- Governos discutem governança eficaz das plataformas digitais para proteger crianças e adolescentes, com foco em limitar acesso e exigir verificações de idade.
- Medidas já anunciadas incluem Austrália para 16 anos mínimo em redes sociais; França, Reino Unido, Canadá e Espanha estudam ou implementam restrições semelhantes; Irlanda trabalha com a UE.
- A OMS apoia ações desse tipo, buscando evidências e orientações técnicas para ambientes digitais mais seguros e equitativos.
- Pesquisas associam uso excessivo de redes, jogos e IA a problemas como ansiedade, depressão, sono ruim e ideação suicida entre adolescentes; há também preocupação com privacidade e marketing direcionado.

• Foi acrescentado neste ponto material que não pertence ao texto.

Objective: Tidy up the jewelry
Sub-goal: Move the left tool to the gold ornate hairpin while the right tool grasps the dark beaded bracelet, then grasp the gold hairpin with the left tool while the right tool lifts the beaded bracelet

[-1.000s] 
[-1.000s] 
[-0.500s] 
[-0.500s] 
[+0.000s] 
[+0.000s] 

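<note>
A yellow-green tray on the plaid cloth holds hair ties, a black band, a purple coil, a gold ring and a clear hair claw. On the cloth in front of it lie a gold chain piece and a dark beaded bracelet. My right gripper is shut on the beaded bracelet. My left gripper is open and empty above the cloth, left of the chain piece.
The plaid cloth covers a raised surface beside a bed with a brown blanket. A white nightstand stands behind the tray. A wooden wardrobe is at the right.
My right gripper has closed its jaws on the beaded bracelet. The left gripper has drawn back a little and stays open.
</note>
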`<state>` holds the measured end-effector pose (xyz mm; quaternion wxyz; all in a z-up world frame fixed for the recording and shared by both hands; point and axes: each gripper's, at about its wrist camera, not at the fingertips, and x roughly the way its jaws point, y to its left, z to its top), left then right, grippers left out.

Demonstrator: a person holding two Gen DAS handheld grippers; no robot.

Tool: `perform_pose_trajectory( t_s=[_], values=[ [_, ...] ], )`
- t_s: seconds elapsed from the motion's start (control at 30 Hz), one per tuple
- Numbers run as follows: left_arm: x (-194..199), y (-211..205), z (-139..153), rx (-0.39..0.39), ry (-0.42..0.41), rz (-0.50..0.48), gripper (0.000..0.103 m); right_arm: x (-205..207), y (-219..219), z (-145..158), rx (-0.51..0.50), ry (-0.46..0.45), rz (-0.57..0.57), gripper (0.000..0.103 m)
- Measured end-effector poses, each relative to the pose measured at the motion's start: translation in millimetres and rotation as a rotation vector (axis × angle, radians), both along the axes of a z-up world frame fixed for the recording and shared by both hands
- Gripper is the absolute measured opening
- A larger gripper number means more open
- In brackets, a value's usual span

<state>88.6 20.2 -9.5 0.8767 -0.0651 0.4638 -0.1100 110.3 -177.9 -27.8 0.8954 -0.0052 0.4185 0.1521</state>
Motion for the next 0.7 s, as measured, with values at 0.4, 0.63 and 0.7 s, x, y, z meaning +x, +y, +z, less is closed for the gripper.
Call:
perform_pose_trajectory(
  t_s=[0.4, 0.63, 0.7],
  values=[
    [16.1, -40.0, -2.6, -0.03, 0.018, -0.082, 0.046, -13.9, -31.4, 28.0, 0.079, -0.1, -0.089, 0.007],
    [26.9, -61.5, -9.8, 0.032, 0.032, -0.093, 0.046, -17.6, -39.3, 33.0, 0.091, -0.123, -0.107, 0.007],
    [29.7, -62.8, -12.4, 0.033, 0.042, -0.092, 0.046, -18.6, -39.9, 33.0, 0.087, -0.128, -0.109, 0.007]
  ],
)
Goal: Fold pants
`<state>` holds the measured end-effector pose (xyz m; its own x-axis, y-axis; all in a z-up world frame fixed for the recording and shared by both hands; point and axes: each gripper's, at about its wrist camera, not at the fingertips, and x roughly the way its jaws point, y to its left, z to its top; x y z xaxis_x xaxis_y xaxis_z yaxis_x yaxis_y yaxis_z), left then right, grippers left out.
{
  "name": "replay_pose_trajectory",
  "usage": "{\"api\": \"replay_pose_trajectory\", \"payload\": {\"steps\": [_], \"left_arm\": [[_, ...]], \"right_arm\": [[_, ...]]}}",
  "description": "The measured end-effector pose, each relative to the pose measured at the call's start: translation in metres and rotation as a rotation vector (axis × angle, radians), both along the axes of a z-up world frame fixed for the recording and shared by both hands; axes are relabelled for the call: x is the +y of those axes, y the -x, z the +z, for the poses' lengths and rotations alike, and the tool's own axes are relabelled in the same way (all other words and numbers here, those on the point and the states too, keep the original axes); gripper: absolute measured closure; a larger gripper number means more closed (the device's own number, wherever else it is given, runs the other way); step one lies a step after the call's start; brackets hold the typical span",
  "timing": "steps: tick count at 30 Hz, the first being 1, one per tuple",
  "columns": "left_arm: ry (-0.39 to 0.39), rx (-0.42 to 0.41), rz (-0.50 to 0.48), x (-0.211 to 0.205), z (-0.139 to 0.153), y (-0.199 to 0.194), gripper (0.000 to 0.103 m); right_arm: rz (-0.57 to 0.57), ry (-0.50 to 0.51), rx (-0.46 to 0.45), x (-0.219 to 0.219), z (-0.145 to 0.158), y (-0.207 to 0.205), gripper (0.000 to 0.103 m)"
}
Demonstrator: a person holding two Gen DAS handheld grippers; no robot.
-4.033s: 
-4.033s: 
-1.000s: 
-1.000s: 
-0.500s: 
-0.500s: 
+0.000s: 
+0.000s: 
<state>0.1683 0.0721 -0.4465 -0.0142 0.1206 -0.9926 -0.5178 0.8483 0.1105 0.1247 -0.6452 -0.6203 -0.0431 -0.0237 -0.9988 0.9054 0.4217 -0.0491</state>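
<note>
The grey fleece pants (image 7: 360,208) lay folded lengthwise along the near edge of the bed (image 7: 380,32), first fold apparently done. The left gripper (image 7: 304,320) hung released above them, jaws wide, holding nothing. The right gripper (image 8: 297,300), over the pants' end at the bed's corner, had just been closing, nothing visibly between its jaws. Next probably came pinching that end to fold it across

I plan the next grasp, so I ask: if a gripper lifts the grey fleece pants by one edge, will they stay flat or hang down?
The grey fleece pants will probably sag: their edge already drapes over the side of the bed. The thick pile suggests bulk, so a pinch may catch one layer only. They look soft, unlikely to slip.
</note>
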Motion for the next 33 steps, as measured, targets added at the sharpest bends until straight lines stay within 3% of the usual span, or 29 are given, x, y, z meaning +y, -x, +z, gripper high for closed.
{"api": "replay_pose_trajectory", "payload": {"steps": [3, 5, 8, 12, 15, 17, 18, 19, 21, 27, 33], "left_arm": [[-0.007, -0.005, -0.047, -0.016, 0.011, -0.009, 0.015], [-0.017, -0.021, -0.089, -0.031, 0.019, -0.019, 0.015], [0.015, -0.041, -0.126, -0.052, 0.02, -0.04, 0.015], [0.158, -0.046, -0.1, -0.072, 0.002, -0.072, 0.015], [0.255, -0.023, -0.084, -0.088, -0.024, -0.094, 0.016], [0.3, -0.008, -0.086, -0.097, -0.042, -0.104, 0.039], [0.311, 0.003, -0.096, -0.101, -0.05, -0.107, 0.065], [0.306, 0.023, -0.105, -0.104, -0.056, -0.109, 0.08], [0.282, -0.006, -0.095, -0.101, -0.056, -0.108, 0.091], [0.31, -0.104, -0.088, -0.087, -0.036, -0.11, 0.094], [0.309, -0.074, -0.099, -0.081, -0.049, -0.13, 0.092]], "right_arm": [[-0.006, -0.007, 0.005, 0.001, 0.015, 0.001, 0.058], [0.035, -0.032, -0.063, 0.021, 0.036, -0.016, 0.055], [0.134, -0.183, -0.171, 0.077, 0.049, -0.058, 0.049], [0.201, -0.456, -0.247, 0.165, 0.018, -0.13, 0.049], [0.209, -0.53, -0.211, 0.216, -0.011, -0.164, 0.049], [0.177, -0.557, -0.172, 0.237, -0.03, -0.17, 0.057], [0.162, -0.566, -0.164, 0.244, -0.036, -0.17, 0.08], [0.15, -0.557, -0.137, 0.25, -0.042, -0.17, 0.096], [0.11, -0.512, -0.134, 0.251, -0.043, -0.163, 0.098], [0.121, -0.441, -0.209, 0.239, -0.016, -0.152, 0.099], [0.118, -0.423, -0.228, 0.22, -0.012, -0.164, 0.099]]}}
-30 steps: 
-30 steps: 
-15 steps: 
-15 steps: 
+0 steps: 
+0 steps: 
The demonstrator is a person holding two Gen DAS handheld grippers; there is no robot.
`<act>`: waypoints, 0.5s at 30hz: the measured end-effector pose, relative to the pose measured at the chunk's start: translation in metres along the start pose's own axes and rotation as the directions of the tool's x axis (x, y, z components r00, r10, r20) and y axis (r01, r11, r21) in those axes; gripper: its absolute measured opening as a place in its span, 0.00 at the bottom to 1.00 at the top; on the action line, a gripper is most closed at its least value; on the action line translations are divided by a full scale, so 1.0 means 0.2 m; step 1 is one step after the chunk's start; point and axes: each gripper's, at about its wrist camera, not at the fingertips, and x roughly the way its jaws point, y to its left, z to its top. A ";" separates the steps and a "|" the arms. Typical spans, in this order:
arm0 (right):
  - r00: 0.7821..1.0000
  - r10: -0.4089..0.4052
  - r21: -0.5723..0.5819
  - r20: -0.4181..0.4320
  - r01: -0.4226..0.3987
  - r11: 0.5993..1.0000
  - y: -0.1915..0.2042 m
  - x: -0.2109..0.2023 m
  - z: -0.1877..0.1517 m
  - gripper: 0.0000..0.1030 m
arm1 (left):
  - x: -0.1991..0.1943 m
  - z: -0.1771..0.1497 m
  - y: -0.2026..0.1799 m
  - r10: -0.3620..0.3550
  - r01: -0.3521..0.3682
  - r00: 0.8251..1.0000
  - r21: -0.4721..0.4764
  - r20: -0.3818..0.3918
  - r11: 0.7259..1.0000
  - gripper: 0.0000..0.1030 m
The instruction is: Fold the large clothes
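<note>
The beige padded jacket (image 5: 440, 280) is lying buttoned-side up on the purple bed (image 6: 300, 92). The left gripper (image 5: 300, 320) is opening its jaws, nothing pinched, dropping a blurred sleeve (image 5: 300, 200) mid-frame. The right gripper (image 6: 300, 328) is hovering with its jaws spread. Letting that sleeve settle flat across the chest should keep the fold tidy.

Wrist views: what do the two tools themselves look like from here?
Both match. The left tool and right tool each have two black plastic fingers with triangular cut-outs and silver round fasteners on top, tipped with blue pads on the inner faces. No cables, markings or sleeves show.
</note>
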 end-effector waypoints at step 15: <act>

- A IA generativa pode ampliar riscos e oportunidades; a precaução é defendida até entender impactos de longo prazo, sem negar a inovação.
As escolhas digitais moldam a saúde de crianças e jovens, segundo autoridades de saúde mundial. Em comunidades digitais, aprendizados, brincadeiras e acesso a serviços de saúde aparecem como benefícios potenciais, desde que haja governança eficaz. O debate não visa condenar a tecnologia, mas reduzir riscos ao desenvolvimento infantil.
Governos vêm acelerando medidas para proteger menores. A Austrália tornou obrigatória a idade mínima de 16 anos para abrir contas em redes sociais. Na França, tramita legislação para proibir acesso a redes para menores de 15 anos. Indonésia já restringe até 16 anos, enquanto Espanha avalia ações semelhantes e Irlanda mira regras com verificação de idade.
Panorama regulatório internacional
O Reino Unido anunciou planos de proibir serviços de redes sociais para menores de 16 anos, com salvaguardas como restrições a transmissões ao vivo. O Canadá também projeta limitar o acesso, exigindo proteção de segurança desde o desenho e maior responsabilidade das plataformas. Em conjunto, tais medidas refletem consenso global sobre necessidade de proteção infantil online.
Por que surgem as regras
A OMS apoia esforços para entender impactos das tecnologias na saúde infantil e orientar políticas públicas. A prática de ampliar engajamento pode expor crianças a conteúdos nocivos, dados pessoais são coletados para perfis e marketing, e conteúdos estereotipados podem moldar a visão de si e do mundo. A segurança digital passa pela proteção e pelo equilíbrio entre uso benéfico e risco.
A exposição prolongada a conteúdos inadequados está associada a ansiedade, depressão, sono ruim e agressividade, com casos de ideação suicida entre adolescentes vulneráveis. O marketing digital também facilita a exposição a tabaco, álcool e jogos de azar. O uso de IA generativa soma riscos e oportunidades, dependendo da forma de aplicação.
O papel da IA e do ambiente online
Quando bem estruturadas, ferramentas de IA podem apoiar educação, acessibilidade e saúde. Ainda assim, faltam evidências sobre impactos de longo prazo em relacionamentos, empatia e autorregulação. Enquanto se esclarece, a estratégia recomendada é precaução orientada, sem impedir a inovação, priorizando a proteção infantil.